Science & technology: the cool, the useful, and the awesome November 13, 2012Posted by Erin Ptah in News Roundup.
Tags: astronomy, books, Cecelia Payne, feminism, SCIENCE!, technology, time
A brief history of the Digital Public Library of America project, including its growth out of the fears and flaws involved in Google Books.
Falsehoods programmers believe about time, which can screw up your programs in new and exciting ways.
What motivates humans to do more, better work? Money? Only up to a point. Once you’re making enough to live on, earning more can actually drag your performance down.

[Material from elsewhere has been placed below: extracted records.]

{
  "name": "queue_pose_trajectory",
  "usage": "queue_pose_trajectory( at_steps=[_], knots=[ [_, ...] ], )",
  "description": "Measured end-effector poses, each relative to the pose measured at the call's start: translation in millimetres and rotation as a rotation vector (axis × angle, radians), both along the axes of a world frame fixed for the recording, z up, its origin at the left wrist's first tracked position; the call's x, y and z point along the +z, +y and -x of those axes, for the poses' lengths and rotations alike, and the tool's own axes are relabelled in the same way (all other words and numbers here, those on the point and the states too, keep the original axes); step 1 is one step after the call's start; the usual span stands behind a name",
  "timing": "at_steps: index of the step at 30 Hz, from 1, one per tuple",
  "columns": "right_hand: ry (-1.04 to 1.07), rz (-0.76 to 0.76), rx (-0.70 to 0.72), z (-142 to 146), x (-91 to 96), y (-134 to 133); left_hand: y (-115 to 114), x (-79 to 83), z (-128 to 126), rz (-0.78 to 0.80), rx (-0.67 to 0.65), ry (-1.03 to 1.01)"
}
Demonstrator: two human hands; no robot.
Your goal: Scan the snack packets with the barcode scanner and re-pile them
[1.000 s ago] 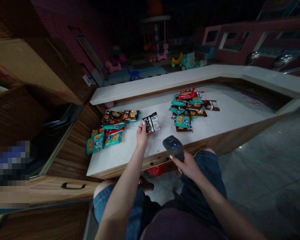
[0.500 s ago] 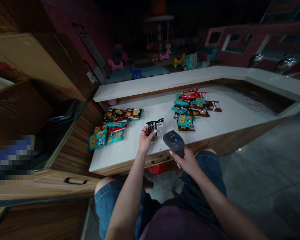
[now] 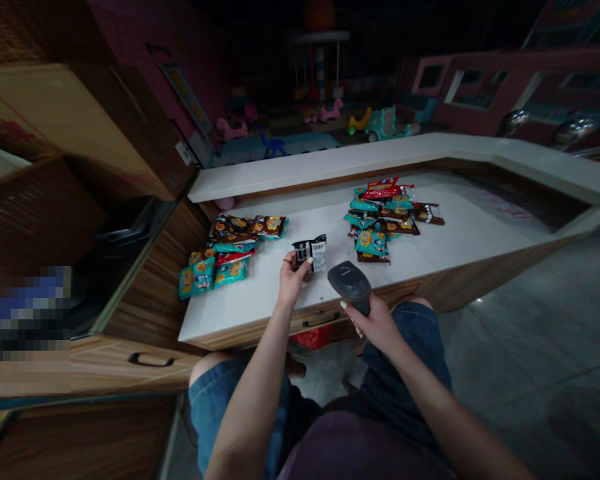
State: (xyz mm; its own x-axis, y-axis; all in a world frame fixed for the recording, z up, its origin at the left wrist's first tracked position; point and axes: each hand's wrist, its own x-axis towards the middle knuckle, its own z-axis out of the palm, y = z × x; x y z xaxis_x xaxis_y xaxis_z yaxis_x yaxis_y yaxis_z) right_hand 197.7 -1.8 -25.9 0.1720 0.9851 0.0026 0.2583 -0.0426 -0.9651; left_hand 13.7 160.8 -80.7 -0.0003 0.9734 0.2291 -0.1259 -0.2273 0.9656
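My left hand [image 3: 293,280] pinches a small black-and-silver snack packet [image 3: 318,253], its printed back with a barcode turned up toward me. Wrapped around the handle of a dark grey barcode scanner [image 3: 349,280] is my right hand [image 3: 375,320]. The scanner's head points up and left, a short way to the right of the packet and apart from it. To the left lies a group of teal, brown and red snack packets [image 3: 230,272]. Farther right, a heap of similar packets [image 3: 373,241] rests on the white counter [image 3: 265,293].
A raised white ledge [image 3: 320,159] runs along the counter's far side. Below the front edge is a drawer with a black handle [image 3: 321,320], and a red bag [image 3: 313,338] sits under it. A cardboard box [image 3: 95,127] and a wooden cabinet [image 3: 145,280] stand at the left.
The blue light on top of the scanner has gone out. Both hands hold nearly the same place, with the packet and scanner still in them.
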Motion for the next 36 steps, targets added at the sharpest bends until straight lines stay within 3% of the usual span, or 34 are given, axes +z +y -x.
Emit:
queue_pose_trajectory(
  at_steps=[3, 6, 8, 11, 14, 17, 20, 22, 27, 30, 33, 36],
  knots=[
    [0.017, 0.017, -0.001, -4.6, -5.7, -3.2, 8.5, 12.9, 13.3, -0.117, 0.244, 0.108],
    [0.042, 0.037, -0.005, -9.2, -12.7, -6.7, 25.1, 40.7, 38.7, -0.316, 0.537, 0.415],
    [0.057, 0.049, -0.004, -11.0, -16.8, -8.7, 39.9, 60.7, 56.6, -0.413, 0.566, 0.683],
    [0.066, 0.044, -0.015, -12.1, -20.7, -10.5, 64.1, 80.2, 76.8, -0.373, 0.525, 0.974],
    [0.059, 0.040, -0.022, -13.5, -21.8, -10.9, 83.3, 85.0, 86.9, -0.271, 0.460, 1.120],
    [0.044, 0.039, -0.031, -17.5, -22.1, -10.6, 90.0, 83.5, 84.9, -0.283, 0.482, 1.143],
    [0.041, 0.046, -0.056, -22.8, -23.1, -10.6, 80.8, 78.1, 61.8, -0.404, 0.441, 1.090],
    [0.058, 0.061, -0.064, -25.6, -24.0, -11.1, 67.8, 69.5, 31.0, -0.486, 0.271, 1.017],
    [0.080, 0.080, -0.071, -31.0, -23.9, -15.2, 37.6, 36.1, -74.2, -0.579, -0.208, 0.694],
    [0.074, 0.077, -0.086, -37.7, -23.4, -18.4, 35.5, 21.7, -120.7, -0.593, -0.305, 0.706],
    [0.037, 0.080, -0.105, -46.2, -23.8, -20.9, 41.7, 16.8, -138.5, -0.546, -0.344, 0.783],
    [0.007, 0.075, -0.121, -50.7, -23.9, -21.9, 43.1, 19.1, -133.3, -0.485, -0.327, 0.735]
  ],
)
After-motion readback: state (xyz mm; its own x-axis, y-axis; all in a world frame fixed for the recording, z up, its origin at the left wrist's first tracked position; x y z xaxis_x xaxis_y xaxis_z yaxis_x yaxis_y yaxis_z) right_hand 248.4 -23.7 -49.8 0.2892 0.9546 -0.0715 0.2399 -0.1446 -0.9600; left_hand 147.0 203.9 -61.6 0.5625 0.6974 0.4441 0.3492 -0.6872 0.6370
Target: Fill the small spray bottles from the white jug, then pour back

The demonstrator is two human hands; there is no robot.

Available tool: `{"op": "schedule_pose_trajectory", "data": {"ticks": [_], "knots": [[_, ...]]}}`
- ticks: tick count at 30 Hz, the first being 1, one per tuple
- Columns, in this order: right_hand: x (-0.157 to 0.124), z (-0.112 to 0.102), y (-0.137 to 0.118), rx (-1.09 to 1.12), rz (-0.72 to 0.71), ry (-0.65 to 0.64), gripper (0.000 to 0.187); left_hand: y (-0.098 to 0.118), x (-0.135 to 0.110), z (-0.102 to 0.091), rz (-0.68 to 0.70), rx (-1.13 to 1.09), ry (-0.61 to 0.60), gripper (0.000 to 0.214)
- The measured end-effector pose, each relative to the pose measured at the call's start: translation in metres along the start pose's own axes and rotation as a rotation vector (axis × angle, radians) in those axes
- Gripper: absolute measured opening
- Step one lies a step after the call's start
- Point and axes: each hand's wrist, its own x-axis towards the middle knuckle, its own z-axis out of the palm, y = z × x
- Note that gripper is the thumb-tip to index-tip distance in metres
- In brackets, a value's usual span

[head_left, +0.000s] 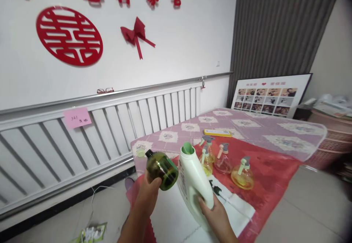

Feeling that you’re mastering new skills and doing meaningful work is much more important.
Case in point: “What happens if you give a thousand Motorola Zoom tablet PCs to Ethiopian kids who have never even seen a printed word? Within five months, they’ll start teaching themselves English while circumventing the security on your OS to customize settings and activate disabled hardware.”
Straightforward study on gender bias among scientists: “On a scale of 1 to 7, with 7 being highest, professors gave John an average score of 4 for competence and Jennifer 3.3. John was also seen more favorably as someone they might hire for their laboratories or would be willing to mentor. The average starting salary offered to Jennifer was $26,508. To John it was $30,328.” On the plus side, the Onion sheds light on a foolproof way for women to achieve equal pay…
Cecelia Payne: the astronomer who figured out that the Sun is mostly hydrogen (as opposed to the conventional wisdom of her time, “made up of basically the same stuff as Earth”), after discovering the whole process of reading stars’ compositions from studying their spectral lines. Born in 1900. Did all this work as part of her Ph.D., earned in 1925. Served at Harvard in the functional capacity of a professor, even though she wasn’t formally recognized as such until 1956.
Look at your planet. Now back to me. This planet is now diamonds. (55 Cancri e is about twice the diameter (?) of Earth, eight times the mass, with 18-hour years and a composition of approximately 1/3 pure diamond.)